* What you will do
Report each line of the entries that includes "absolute" by copying it.
------ Record extracts ------
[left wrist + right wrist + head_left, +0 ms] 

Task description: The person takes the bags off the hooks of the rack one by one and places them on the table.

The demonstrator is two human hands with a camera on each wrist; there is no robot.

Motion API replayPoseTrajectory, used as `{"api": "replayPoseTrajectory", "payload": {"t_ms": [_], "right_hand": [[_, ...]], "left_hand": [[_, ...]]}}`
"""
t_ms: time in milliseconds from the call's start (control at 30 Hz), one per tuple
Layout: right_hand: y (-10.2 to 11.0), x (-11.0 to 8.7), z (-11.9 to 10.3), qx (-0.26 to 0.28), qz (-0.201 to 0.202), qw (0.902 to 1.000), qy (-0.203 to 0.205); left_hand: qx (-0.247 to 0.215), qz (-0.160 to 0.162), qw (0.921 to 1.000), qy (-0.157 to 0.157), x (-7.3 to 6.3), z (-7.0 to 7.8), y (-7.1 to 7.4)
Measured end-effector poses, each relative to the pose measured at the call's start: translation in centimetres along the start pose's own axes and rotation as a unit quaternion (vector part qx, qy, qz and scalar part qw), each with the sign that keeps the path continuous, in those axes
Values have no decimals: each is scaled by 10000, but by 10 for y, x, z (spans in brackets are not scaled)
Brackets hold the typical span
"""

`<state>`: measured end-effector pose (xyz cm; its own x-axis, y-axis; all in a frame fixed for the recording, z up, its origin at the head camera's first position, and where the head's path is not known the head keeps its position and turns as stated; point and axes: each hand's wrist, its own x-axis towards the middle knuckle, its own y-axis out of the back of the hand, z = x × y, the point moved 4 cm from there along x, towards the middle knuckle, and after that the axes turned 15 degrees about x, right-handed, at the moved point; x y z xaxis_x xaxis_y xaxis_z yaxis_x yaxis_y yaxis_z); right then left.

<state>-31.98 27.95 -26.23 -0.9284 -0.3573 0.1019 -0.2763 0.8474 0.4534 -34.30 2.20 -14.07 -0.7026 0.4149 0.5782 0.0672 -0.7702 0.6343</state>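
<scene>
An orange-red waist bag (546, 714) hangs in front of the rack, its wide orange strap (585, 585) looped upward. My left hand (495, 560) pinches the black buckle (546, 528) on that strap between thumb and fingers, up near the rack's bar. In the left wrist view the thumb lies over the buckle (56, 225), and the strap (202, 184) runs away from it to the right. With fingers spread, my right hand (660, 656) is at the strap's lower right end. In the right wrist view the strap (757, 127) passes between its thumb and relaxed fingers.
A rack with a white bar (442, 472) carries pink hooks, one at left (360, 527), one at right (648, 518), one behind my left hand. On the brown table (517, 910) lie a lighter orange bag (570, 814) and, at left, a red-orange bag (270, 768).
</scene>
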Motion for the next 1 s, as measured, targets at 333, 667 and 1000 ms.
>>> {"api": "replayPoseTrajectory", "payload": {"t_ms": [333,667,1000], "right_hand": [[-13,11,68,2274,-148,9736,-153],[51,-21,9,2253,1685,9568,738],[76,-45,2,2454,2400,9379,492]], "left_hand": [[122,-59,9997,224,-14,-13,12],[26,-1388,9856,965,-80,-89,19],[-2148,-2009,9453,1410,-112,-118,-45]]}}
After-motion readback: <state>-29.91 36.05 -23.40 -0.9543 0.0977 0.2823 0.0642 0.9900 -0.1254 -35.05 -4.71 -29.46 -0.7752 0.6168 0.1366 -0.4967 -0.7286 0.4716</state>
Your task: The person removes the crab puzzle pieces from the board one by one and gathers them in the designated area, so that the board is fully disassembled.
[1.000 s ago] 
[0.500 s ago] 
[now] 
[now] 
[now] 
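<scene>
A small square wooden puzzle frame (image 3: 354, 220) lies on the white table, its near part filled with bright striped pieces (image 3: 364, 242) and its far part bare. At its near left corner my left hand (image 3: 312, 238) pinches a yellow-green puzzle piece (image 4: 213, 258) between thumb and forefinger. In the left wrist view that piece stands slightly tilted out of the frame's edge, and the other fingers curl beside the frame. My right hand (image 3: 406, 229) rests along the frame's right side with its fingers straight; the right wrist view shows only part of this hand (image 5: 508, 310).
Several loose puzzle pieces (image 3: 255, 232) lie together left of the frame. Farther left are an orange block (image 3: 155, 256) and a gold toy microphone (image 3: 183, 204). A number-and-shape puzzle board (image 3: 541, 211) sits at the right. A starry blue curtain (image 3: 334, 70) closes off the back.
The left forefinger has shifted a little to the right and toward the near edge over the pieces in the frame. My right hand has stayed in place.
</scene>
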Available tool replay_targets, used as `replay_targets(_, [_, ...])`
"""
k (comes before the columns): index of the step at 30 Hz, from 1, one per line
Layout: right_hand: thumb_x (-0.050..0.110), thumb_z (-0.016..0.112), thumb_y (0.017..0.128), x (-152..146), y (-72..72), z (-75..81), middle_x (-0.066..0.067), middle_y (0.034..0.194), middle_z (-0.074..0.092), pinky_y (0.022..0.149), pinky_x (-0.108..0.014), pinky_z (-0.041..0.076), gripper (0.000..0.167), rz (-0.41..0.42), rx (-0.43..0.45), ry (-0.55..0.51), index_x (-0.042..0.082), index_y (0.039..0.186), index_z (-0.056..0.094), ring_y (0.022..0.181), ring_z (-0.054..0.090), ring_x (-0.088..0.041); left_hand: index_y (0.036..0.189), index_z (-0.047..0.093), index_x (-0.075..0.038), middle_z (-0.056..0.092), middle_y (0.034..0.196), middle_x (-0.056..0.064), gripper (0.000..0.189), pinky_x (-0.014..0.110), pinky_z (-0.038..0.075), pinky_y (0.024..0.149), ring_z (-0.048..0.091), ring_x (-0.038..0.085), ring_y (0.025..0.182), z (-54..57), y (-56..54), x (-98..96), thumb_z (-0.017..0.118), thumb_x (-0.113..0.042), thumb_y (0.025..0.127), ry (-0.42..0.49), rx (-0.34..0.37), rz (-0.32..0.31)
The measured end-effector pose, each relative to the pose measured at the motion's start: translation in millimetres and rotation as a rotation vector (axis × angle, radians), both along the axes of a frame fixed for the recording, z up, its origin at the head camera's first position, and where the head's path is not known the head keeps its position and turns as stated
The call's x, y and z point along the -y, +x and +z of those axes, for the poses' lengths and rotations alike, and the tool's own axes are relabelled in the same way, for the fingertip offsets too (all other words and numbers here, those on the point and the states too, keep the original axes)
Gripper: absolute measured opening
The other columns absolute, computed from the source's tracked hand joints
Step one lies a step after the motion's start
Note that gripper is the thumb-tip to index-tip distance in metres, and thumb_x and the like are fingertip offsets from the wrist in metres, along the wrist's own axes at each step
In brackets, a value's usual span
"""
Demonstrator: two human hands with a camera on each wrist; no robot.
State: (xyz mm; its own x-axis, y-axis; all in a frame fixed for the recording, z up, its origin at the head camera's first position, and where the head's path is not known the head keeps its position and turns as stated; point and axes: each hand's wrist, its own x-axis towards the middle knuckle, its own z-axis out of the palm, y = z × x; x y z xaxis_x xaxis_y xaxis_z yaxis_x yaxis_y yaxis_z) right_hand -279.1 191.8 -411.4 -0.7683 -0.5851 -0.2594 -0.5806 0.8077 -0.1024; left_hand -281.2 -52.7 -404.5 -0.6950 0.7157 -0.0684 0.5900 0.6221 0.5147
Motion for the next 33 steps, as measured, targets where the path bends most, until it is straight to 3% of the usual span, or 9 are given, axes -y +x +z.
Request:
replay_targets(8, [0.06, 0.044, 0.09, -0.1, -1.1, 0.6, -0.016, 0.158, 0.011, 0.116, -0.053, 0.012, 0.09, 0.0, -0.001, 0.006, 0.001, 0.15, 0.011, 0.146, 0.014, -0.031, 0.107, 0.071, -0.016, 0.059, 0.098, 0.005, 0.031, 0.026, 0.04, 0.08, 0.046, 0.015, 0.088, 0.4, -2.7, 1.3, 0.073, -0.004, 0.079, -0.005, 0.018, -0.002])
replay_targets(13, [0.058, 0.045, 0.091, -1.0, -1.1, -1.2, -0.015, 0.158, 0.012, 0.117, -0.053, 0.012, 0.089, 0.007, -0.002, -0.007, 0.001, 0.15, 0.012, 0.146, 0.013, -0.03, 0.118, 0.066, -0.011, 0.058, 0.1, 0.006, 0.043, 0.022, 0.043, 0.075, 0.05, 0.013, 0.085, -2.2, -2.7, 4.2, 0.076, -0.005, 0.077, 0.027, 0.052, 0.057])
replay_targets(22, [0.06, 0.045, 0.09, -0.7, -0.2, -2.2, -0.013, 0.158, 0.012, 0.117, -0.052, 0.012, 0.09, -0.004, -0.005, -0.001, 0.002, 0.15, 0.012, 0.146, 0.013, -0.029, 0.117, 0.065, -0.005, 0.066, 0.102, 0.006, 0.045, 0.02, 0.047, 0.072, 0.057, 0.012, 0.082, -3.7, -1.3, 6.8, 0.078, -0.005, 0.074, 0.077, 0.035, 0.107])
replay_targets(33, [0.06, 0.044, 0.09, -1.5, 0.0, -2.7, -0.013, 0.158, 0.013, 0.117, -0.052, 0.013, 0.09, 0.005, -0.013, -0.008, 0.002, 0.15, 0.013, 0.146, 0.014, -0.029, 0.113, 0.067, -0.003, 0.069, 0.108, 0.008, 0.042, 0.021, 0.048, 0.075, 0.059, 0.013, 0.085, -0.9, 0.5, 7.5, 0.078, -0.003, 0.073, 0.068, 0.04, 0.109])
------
* Answer box
Gripper: absolute measured opening
The other columns absolute, computed from the source's tracked hand joints

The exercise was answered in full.